**Activity:** Pictures stay out of the copy. Retype exactly the lines below from the one with "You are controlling" through the one with "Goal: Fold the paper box".
====== Task inputs ======
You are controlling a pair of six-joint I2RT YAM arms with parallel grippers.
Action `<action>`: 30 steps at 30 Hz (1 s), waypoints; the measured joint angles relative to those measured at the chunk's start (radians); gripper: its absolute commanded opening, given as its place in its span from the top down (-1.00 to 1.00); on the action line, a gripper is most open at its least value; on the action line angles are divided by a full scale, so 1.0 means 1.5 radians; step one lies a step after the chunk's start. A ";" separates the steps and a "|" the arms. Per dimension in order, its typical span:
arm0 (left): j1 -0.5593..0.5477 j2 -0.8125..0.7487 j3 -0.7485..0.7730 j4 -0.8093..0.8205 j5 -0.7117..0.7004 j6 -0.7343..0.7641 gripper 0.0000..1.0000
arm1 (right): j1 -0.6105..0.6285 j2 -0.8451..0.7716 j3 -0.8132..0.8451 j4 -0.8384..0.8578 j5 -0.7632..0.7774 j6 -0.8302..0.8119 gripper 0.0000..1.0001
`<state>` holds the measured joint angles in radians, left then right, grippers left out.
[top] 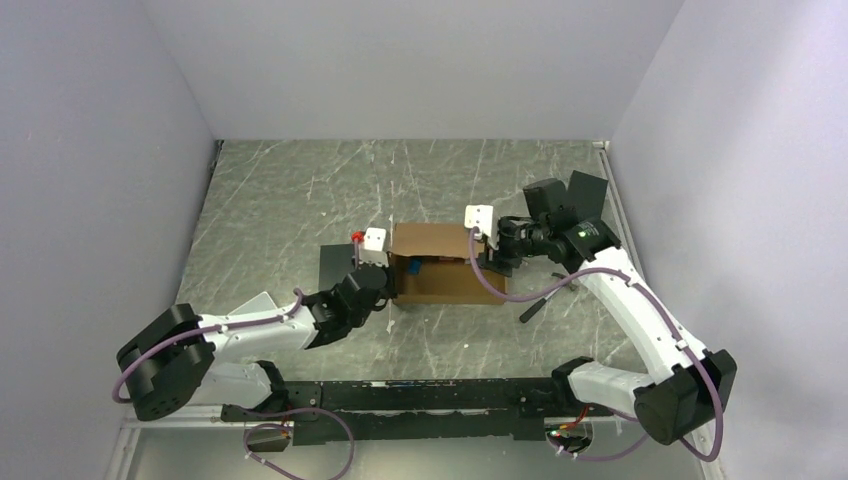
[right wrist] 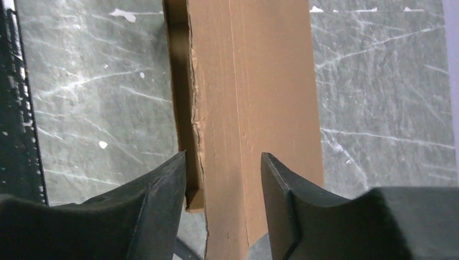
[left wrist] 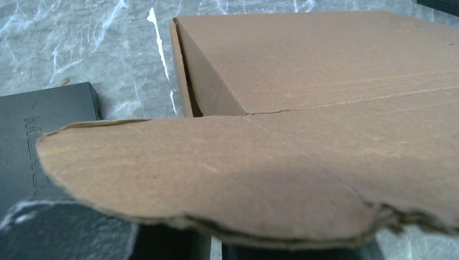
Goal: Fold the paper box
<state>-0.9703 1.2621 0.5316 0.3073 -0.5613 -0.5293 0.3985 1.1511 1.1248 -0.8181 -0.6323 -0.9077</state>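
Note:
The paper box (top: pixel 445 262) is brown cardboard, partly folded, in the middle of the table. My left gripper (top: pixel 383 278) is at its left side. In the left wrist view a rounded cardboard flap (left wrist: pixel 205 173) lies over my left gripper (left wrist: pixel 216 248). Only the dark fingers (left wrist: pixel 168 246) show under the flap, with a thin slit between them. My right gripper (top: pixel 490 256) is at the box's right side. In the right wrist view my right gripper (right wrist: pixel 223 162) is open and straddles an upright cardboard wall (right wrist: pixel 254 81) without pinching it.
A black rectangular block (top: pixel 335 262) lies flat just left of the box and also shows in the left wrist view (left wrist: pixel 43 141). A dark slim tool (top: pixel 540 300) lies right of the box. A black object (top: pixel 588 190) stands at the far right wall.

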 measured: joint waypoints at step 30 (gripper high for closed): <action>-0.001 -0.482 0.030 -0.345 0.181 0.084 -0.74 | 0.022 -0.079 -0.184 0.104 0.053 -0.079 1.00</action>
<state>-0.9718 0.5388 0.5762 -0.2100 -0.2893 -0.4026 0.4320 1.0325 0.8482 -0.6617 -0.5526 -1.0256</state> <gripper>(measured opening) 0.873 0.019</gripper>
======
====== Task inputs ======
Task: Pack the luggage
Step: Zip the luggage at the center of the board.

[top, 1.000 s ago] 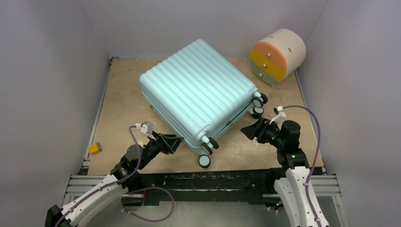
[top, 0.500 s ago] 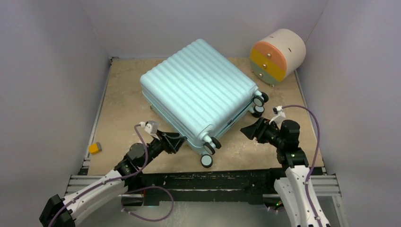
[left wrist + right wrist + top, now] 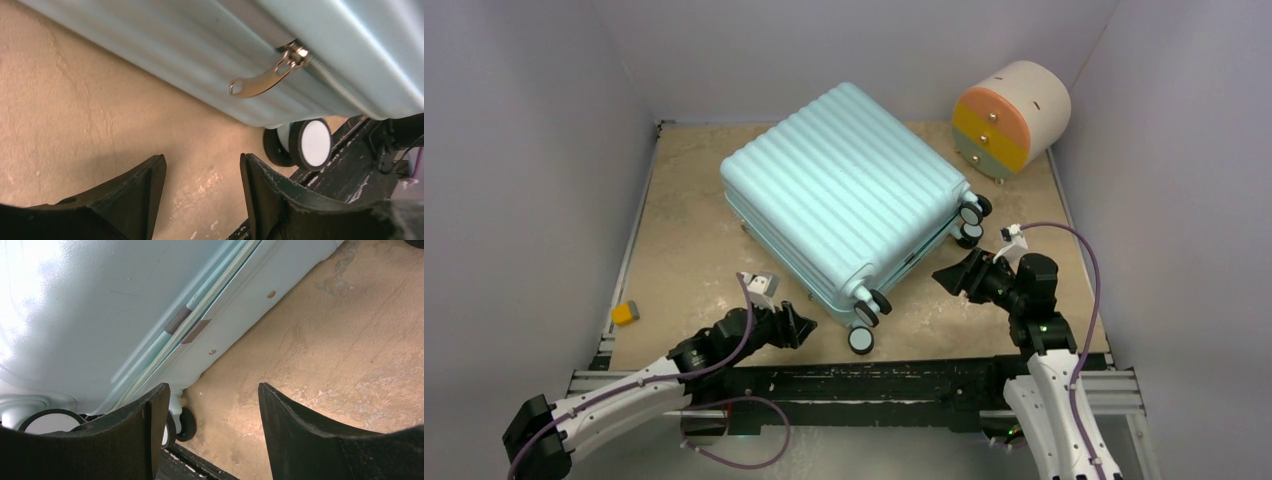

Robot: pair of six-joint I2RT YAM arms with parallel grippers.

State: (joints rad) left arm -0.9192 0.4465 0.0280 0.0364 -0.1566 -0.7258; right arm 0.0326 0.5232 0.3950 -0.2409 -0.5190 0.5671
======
**Completed exercise:**
You are controlling a pair of six-joint I2RT YAM arms with parallel grippers.
Action `<action>`: 30 steps at 30 Hz (1 s), waypoints; the measured joint angles relative to those measured at the chunk's start (radians); gripper: its absolute commanded opening, given as its place in its span from the top down (-1.00 to 1.00); on the action line, a gripper is most open at its least value; on the action line angles are divided by a full scale, so 1.0 means 1.5 radians; step one lies a step after the chunk's start. A ";" separates the steps and a "|" the arms. Per dimension in order, its typical span:
arm0 (left): j1 -0.5593..0.5477 j2 -0.8125..0.7487 j3 -0.7485..0.7730 j4 -0.8093..0.8205 j5 -0.7117..0.7004 j6 -0.7343..0.7641 gripper 0.0000..1.0000
arm1 (right): j1 -0.6105..0.6285 j2 -0.8451..0.7716 j3 -0.8132..0.8451 j4 -0.8384..0.8578 j5 -0.7632..0.7774 j6 -0.8302..0.8119 gripper 0.0000..1.0001
`<state>` holds the measured joint angles in radians, left then right, grippers left out.
[top] 
[right wrist] 
[left wrist] 
Goal: Fold the paper box

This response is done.